→ **ACTION ITEM**
Only the pictures are to be omitted; everything else in the listing must be reproduced exactly.

* * * * * * * * *

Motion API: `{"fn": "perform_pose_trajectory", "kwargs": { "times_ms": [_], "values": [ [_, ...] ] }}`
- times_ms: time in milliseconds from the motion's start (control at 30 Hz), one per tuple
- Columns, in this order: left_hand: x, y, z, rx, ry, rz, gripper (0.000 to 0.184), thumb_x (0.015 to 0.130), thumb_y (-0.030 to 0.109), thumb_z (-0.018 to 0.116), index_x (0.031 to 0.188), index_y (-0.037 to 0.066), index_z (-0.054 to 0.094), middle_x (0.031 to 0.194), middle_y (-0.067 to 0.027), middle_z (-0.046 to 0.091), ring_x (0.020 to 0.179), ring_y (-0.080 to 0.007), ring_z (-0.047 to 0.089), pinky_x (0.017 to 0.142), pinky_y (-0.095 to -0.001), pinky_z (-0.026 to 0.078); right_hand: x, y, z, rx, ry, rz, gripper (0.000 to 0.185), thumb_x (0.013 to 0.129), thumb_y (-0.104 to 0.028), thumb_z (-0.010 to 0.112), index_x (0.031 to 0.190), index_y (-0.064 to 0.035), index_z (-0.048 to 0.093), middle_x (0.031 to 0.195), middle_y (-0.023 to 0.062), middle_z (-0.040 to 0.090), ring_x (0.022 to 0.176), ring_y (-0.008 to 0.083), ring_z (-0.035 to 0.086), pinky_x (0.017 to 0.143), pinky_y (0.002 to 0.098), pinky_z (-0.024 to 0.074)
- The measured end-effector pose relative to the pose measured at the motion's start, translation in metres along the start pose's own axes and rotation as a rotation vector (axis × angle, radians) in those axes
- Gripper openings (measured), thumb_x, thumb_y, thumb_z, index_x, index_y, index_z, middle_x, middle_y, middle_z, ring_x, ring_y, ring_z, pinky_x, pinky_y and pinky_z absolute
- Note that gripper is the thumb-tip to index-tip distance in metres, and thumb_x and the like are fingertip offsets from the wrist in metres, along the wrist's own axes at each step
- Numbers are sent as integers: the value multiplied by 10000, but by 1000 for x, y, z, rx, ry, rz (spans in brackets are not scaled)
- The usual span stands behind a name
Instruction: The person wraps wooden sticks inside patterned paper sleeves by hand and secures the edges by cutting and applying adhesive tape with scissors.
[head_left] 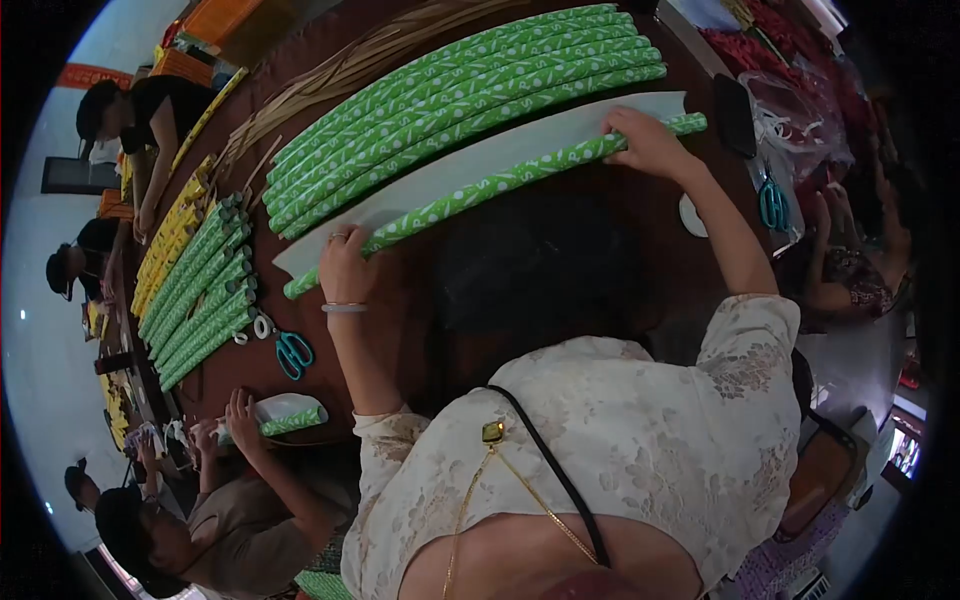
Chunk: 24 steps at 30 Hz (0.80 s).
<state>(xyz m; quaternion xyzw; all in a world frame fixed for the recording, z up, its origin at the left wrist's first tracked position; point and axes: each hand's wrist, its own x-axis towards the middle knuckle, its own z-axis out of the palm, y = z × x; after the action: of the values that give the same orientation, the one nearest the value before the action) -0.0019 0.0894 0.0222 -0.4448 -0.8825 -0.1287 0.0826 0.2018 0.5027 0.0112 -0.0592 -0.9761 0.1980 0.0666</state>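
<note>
In the head view, the left hand (pixel 347 262) and right hand (pixel 650 145) each have a nearly closed grip, curled over a long, thin green roll with white print (pixel 500 184), near its left and right ends. The roll slants across the dark brown desk (pixel 335 365), with a pale, flat sheet strip (pixel 450 178) along its far side. Farther off lie finished-looking green printed rolls (pixel 460 100); teal-handled scissors (pixel 293 352) lie near left.

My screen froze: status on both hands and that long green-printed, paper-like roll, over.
Left hand and right hand on the roll. White flat sheet extends beyond it. Teal-handled scissors lie clear, beside left forearm.
</note>
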Motion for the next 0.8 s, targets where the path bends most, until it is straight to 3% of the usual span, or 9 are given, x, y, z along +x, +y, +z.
{"fn": "perform_pose_trajectory", "kwargs": {
  "times_ms": [33, 67, 200, 267, 433, 500, 567, 733, 800],
  "values": [
    [-3, -1, 8, 5, -65, -5, 334, 625, 186, 746, 902, 67, 603, 929, -107, 584, 887, -312, 544, 731, -403, 448, -2, 4, 9, 74, -70, 43, 355, 639, -112, 725, 901, -67, 490, 1006, 91, 502, 1011, 300, 479, 839, 379, 402],
    [-10, 0, 14, -10, -171, -89, 360, 643, 211, 743, 933, 68, 585, 925, -114, 602, 881, -324, 553, 724, -410, 454, -3, 13, 16, 69, -47, -44, 366, 639, -118, 738, 908, -56, 497, 1055, 88, 493, 1038, 288, 470, 866, 358, 399],
    [-19, 0, 18, -152, -195, -149, 395, 684, 226, 723, 1003, 65, 555, 945, -119, 619, 870, -328, 563, 715, -408, 455, -7, 6, 15, 83, -74, -16, 364, 656, -162, 741, 931, -51, 529, 1053, 81, 489, 1039, 291, 464, 868, 374, 401],
    [-17, 5, 17, -102, -96, -141, 392, 682, 235, 720, 992, 80, 537, 872, -120, 628, 819, -335, 575, 713, -418, 453, -6, 9, 15, 103, -67, -26, 374, 667, -157, 737, 957, -40, 533, 1059, 83, 489, 1048, 285, 461, 873, 371, 400],
    [-26, 7, 24, -60, -54, -98, 336, 705, 195, 695, 972, 60, 543, 874, -124, 627, 804, -330, 575, 724, -406, 447, -12, 7, 20, 118, 15, -26, 376, 679, -156, 734, 983, -33, 550, 1006, 79, 478, 992, 273, 471, 853, 351, 400],
    [-31, 6, 30, -56, 36, -61, 312, 716, 164, 677, 977, 53, 547, 922, -121, 624, 854, -312, 576, 771, -398, 440, -15, 7, 20, 102, 75, -45, 375, 680, -160, 736, 987, -34, 561, 979, 76, 471, 958, 268, 476, 837, 347, 400],
    [-32, 7, 34, -48, 49, -59, 307, 720, 150, 670, 985, 53, 549, 947, -116, 619, 887, -303, 573, 793, -394, 435, -15, 6, 18, 164, -12, 23, 378, 668, -105, 724, 1002, -37, 562, 951, 80, 450, 925, 260, 470, 827, 328, 389],
    [-34, 10, 37, -16, 119, -57, 320, 718, 129, 662, 1009, 50, 553, 1010, -107, 606, 960, -290, 560, 841, -392, 422, -12, 7, 18, 197, -65, -54, 369, 698, -95, 694, 1039, -36, 567, 935, 84, 456, 912, 260, 472, 796, 336, 393],
    [-34, 10, 40, -11, 138, -85, 316, 718, 130, 662, 1005, 53, 556, 1014, -107, 603, 960, -292, 558, 841, -396, 422, -13, 3, 17, 220, -33, 48, 361, 699, -94, 688, 1036, -37, 574, 926, 87, 464, 897, 260, 477, 783, 343, 397]
  ]
}}
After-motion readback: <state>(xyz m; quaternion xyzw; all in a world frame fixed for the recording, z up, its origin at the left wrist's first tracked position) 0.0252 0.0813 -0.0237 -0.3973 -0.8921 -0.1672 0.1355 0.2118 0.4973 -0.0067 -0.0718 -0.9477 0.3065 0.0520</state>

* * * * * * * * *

→ **ANSWER TO THIS EXERCISE**
Motion API: `{"fn": "perform_pose_trajectory", "kwargs": { "times_ms": [_], "values": [ [_, ...] ] }}`
- times_ms: time in milliseconds from the motion's start (control at 30 Hz), one per tuple
- Columns, in this order: left_hand: x, y, z, rx, ry, rz, gripper (0.000 to 0.184), thumb_x (0.015 to 0.130), thumb_y (-0.030 to 0.109), thumb_z (-0.018 to 0.116), index_x (0.031 to 0.188), index_y (-0.037 to 0.066), index_z (-0.054 to 0.094), middle_x (0.031 to 0.194), middle_y (-0.067 to 0.027), middle_z (-0.046 to 0.091), ring_x (0.020 to 0.179), ring_y (-0.080 to 0.007), ring_z (-0.047 to 0.089), pinky_x (0.017 to 0.142), pinky_y (-0.095 to -0.001), pinky_z (-0.026 to 0.078); right_hand: x, y, z, rx, ry, rz, gripper (0.000 to 0.185), thumb_x (0.013 to 0.129), thumb_y (-0.104 to 0.028), thumb_z (-0.010 to 0.112), index_x (0.031 to 0.190), index_y (-0.064 to 0.035), index_z (-0.048 to 0.093), middle_x (0.031 to 0.195), middle_y (-0.023 to 0.062), middle_z (-0.040 to 0.090), ring_x (0.022 to 0.176), ring_y (-0.008 to 0.083), ring_z (-0.035 to 0.086), pinky_x (0.017 to 0.143), pinky_y (0.002 to 0.098), pinky_z (-0.024 to 0.074)
- The measured end-effector pose relative to the pose measured at the motion's start, translation in metres along the start pose's own axes and rotation as a rotation vector (axis × angle, radians) in those axes
- Gripper openings (measured), thumb_x, thumb_y, thumb_z, index_x, index_y, index_z, middle_x, middle_y, middle_z, ring_x, ring_y, ring_z, pinky_x, pinky_y and pinky_z absolute
- Note that gripper is the thumb-tip to index-tip distance in metres, and thumb_x and the like are fingertip offsets from the wrist in metres, along the wrist's own axes at each step
- Numbers are sent as integers: the value multiplied by 10000, but by 1000 for x, y, z, rx, ry, rz (spans in brackets are not scaled)
- The usual span stands behind a name
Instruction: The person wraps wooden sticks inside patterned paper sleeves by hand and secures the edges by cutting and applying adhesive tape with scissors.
[head_left] 
Chunk: 24 steps at 30 Hz (0.80 s).
<state>(xyz m; quaternion xyzw; all in a world frame fixed for the recording, z up, its origin at the left wrist's first tracked position; point and axes: each hand's wrist, its own x-axis towards the middle knuckle, its own z-axis out of the palm, y = z × x; after the action: of the values that give the same orientation, the one nearest the value before the action) -0.0019 0.0894 0.0222 -0.4448 -0.8825 -0.1287 0.0826 0.2018 0.5027 0.0112 -0.0592 -0.9761 0.1980 0.0666</state>
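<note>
In the head view, the left hand (pixel 347 262) and right hand (pixel 650 145) each have a nearly closed grip, curled over a long, thin green roll with white print (pixel 500 184), near its left and right ends. The roll slants across the dark brown desk (pixel 335 365), with a pale, flat sheet strip (pixel 450 178) along its far side. Farther off lie finished-looking green printed rolls (pixel 460 100); teal-handled scissors (pixel 293 352) lie near left.

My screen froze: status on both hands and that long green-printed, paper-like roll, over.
Left hand and right hand on the roll. White flat sheet extends beyond it. Teal-handled scissors lie clear, beside left forearm.
</note>
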Motion for the next 0.8 s, targets where the path bends most, until it is straight to 3% of the usual span, or 9 are given, x, y, z along +x, +y, +z.
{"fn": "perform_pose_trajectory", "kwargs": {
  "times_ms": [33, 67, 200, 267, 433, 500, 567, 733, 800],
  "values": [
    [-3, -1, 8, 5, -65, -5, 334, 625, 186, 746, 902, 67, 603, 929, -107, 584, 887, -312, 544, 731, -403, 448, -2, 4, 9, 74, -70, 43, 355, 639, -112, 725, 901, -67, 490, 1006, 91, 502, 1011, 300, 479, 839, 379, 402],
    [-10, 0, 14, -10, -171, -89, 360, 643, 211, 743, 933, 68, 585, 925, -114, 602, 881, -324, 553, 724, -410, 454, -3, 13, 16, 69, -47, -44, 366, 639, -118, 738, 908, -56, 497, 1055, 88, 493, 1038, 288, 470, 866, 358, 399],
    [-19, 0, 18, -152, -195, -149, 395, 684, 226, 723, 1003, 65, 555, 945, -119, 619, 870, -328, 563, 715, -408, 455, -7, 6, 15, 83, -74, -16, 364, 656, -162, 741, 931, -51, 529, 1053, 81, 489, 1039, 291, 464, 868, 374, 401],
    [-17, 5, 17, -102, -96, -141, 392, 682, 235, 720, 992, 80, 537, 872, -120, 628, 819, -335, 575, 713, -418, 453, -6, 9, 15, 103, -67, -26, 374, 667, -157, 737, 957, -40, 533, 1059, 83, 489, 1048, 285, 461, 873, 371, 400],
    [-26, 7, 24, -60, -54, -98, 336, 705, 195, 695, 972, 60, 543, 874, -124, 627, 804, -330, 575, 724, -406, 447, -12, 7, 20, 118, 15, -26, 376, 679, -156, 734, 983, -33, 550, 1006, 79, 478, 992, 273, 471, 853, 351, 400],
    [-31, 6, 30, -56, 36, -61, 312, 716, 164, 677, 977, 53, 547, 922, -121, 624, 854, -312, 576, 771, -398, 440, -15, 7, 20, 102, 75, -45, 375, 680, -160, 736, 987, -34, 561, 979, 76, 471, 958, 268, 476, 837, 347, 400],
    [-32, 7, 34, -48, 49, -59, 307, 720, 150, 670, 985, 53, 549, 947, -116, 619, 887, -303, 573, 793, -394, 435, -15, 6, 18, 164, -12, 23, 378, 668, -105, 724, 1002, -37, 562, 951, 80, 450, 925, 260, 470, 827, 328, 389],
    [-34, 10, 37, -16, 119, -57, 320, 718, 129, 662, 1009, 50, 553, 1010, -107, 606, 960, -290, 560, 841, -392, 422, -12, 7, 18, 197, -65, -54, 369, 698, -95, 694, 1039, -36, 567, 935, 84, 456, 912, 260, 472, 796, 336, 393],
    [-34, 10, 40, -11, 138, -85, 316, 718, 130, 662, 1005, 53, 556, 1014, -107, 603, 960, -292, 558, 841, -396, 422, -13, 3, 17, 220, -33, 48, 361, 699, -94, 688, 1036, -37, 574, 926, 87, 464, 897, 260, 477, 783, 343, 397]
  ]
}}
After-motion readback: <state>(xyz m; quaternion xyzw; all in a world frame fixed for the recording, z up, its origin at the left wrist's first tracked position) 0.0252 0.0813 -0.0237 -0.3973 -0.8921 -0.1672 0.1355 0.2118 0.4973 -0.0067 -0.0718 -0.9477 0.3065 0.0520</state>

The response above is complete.